E.g., I only want objects whose genre key contains "house".

$ json='[{"genre":"deep house"}, {"genre": "progressive house"}, {"genre": "dubstep"}]'
$ echo "$json" | jq -c '.[] | select(.genre | contains("house"))'
{"genre":"deep house"}
{"genre":"progressive house"}

If it is possible that some objects might not contain the key you want to check, and you just want to ignore the objects that don't have it, then the above will need to be modified. For example:

$ json='[{"genre":"deep house"}, {"genre": "progressive house"}, {"volume": "wubwubwub"}]'
$ echo "$json" | jq -c '.[] | select(.genre | . and contains("house"))'

If your version of jq supports ? then it could also be used:

$ echo "$json" | jq -c '.[] | select(.genre | contains("house"))?'

In jq version 1.4+ (that is, in sufficiently recent versions of jq after 1.4), you can also use regular expressions, e.g. using the "$json" variable defined above:

$ echo "$json" | jq -c 'map( select(.genre | test("HOUSE"; "i")))'
[{"genre":"progressive house"},{"genre":"progressive house"}]

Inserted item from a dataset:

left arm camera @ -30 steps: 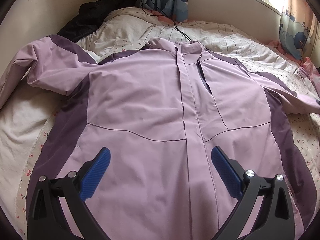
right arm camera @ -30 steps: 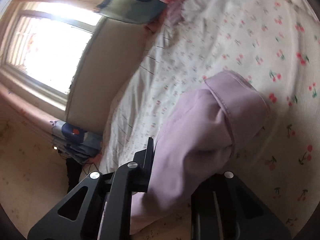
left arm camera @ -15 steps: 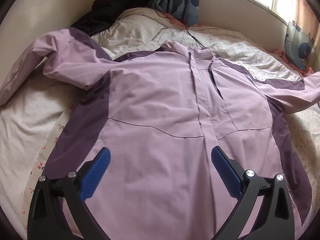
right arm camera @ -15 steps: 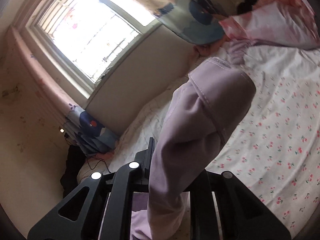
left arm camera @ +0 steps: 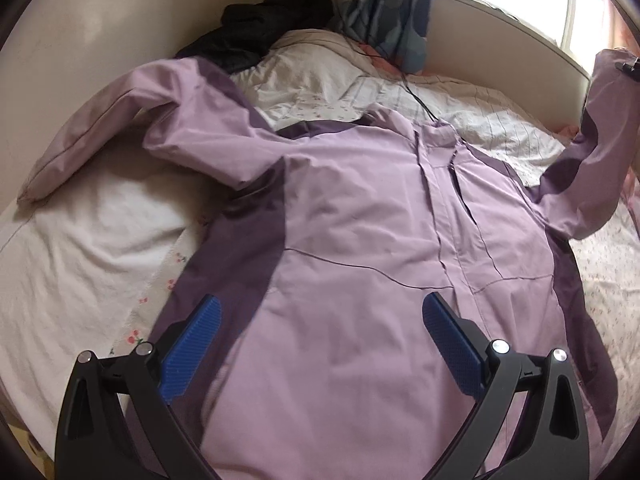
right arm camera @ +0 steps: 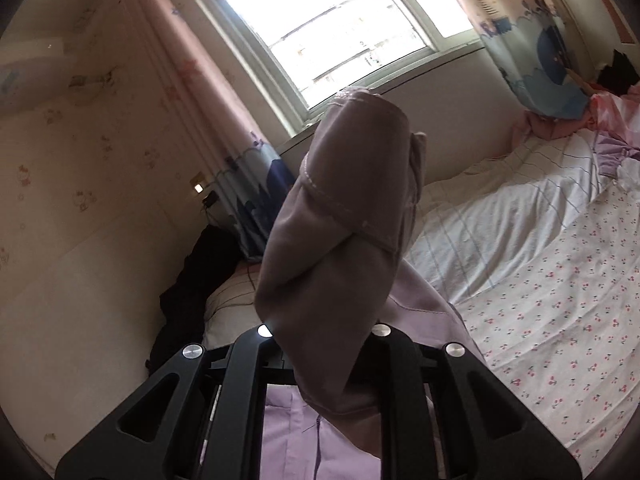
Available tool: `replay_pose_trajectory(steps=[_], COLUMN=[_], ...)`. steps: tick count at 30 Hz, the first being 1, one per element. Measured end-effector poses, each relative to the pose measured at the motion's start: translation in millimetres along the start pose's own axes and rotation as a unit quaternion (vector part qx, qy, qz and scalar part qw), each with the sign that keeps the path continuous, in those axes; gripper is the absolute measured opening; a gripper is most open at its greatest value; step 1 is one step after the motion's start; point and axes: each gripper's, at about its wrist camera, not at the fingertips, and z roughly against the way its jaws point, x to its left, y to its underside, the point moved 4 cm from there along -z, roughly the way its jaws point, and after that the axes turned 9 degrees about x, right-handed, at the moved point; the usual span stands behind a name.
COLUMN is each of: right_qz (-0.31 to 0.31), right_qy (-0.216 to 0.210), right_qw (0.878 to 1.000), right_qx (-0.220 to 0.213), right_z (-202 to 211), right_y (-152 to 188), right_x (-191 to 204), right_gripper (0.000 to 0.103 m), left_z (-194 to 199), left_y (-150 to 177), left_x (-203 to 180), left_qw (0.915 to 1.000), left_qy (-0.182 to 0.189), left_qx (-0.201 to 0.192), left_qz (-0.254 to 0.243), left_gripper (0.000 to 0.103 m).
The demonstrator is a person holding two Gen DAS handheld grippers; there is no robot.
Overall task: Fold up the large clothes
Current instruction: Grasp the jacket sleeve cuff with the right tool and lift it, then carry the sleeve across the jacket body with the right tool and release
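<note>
A lilac jacket (left arm camera: 360, 232) with dark purple side panels lies front up on the bed, its left sleeve (left arm camera: 132, 120) bent against the wall. My left gripper (left arm camera: 320, 332) is open and empty above the jacket's lower front. My right gripper (right arm camera: 324, 364) is shut on the jacket's right sleeve cuff (right arm camera: 344, 216) and holds it up in the air. In the left wrist view the raised right sleeve (left arm camera: 592, 148) rises at the far right to a black gripper tip (left arm camera: 628, 68).
The bed has a cherry-print sheet (right arm camera: 560, 312) and a white quilt (left arm camera: 80, 248). A black garment (left arm camera: 260, 28) lies at the head corner, with a cable (left arm camera: 416, 96). A wall borders the left side, and a window (right arm camera: 340, 20) with curtains borders the far side.
My right gripper has lifted the sleeve cuff from the sheet up high, tilting toward the window. My left gripper has shifted left over the jacket, staying open.
</note>
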Motion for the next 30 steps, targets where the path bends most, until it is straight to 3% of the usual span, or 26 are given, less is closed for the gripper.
replay_pose_trajectory(steps=[6,13,19,25,28,30], right_qz=[0.059,0.122,0.163,0.202,0.197,0.188], right_qy=[-0.006,-0.012,-0.016,0.016,0.035,0.044], right_qw=[0.997,0.987,0.973,0.955,0.949,0.948], right_qx=[0.043,0.099,0.16,0.217,0.242,0.252], right_z=[-56.8,-125.6,-190.4,-250.0,-277.5,-286.2], right_y=[44.1,104.4,179.8,256.6,285.2,301.1], right_x=[95.1,177.6,223.4,243.3,244.4,239.3], right_gripper=[0.013,0.013,0.013,0.015,0.022,0.04], left_z=[5.4,7.2,12.8,13.5,15.8,16.7], left_y=[-7.1,-11.4,-11.7,-12.2,-12.5,-12.3], left_x=[42.4,78.6,99.2,109.3,111.8,113.5], left_qw=[0.9988,0.9958,0.9926,0.9893,0.9888,0.9883], left_qy=[-0.016,0.002,0.012,0.032,0.032,0.033], left_qx=[-0.012,-0.01,-0.014,-0.01,-0.012,-0.012], left_qz=[0.045,0.091,0.12,0.142,0.145,0.148], left_gripper=[0.097,0.097,0.097,0.097,0.097,0.097])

Note: use a semi-colon (";") to separate the arguments of test.

Find the most recent object in an S3 bucket

$ json=`aws s3api list-objects --bucket my-bucket-name`
$ echo "$json" | jq '.Contents | max_by(.LastModified) | {Key}' 

Add an element to an object array

Given an array of objects, I want to add another key to all elements in each of those objects based on existing keys:

  $ json='[{"a":1,"b":2},{"a":1,"b":1}]'
  $ echo "$json" | jq 'map(. + {color:(if (.a/.b) == 1 then "red" else "green" end)})'

>> [{"color":"green","b":2,"a":1},{"color":"red","b":1,"a":1}]

Explanation This example uses the map() operator. The filter for map copies all the keys of the input object using . and then merges this new object with the color object using the + operator. The color object itself is formed using the if conditional operator.

Note that this could also be done in the following manner:

jq 'map(.color = if (.a/.b) == 1 then "red" else "green" end)'

Zip column headers with their rows

Given the following JSON:

{
    "columnHeaders": [
        {
            "name": "ga:pagePath",
            "columnType": "DIMENSION",
            "dataType": "STRING"
        },
        {
            "name": "ga:pageviews",
            "columnType": "METRIC",
            "dataType": "INTEGER"
        }
    ],
    "rows": [
        [ "/" , 8 ],
        [ "/a", 4 ],
        [ "/b", 3 ],
        [ "/c", 2 ],
        [ "/d", 1 ]
    ]
}

How can I convert this into a form like:

[
    { "ga:pagePath": "/", "ga:pageviews": 8 },
    { "ga:pagePath": "/a", "ga:pageviews": 4 },
    { "ga:pagePath": "/b", "ga:pageviews": 3 },
    { "ga:pagePath": "/c", "ga:pageviews": 2 },
    { "ga:pagePath": "/d", "ga:pageviews": 1 }
]

Explanation Okay, so first we want to get the columnHeaders as an array of names:

(.columnHeaders | map(.name)) as $headers

Then, for each row, we take the $headers as entries (if this doesn't mean anything to you, refer to the with_entries section of the manual) and we use those to create a new object, in which the keys are the values from the entries and the values are the corresponding values on the row for each of said entries. Tricky, I know.

.rows
  | map(. as $row
        | $headers
        | with_entries({ "key": .value,
                         "value": $row[.key]}) )

Then we put it all together: wrapping it on a filter is left as an exercise for the reader.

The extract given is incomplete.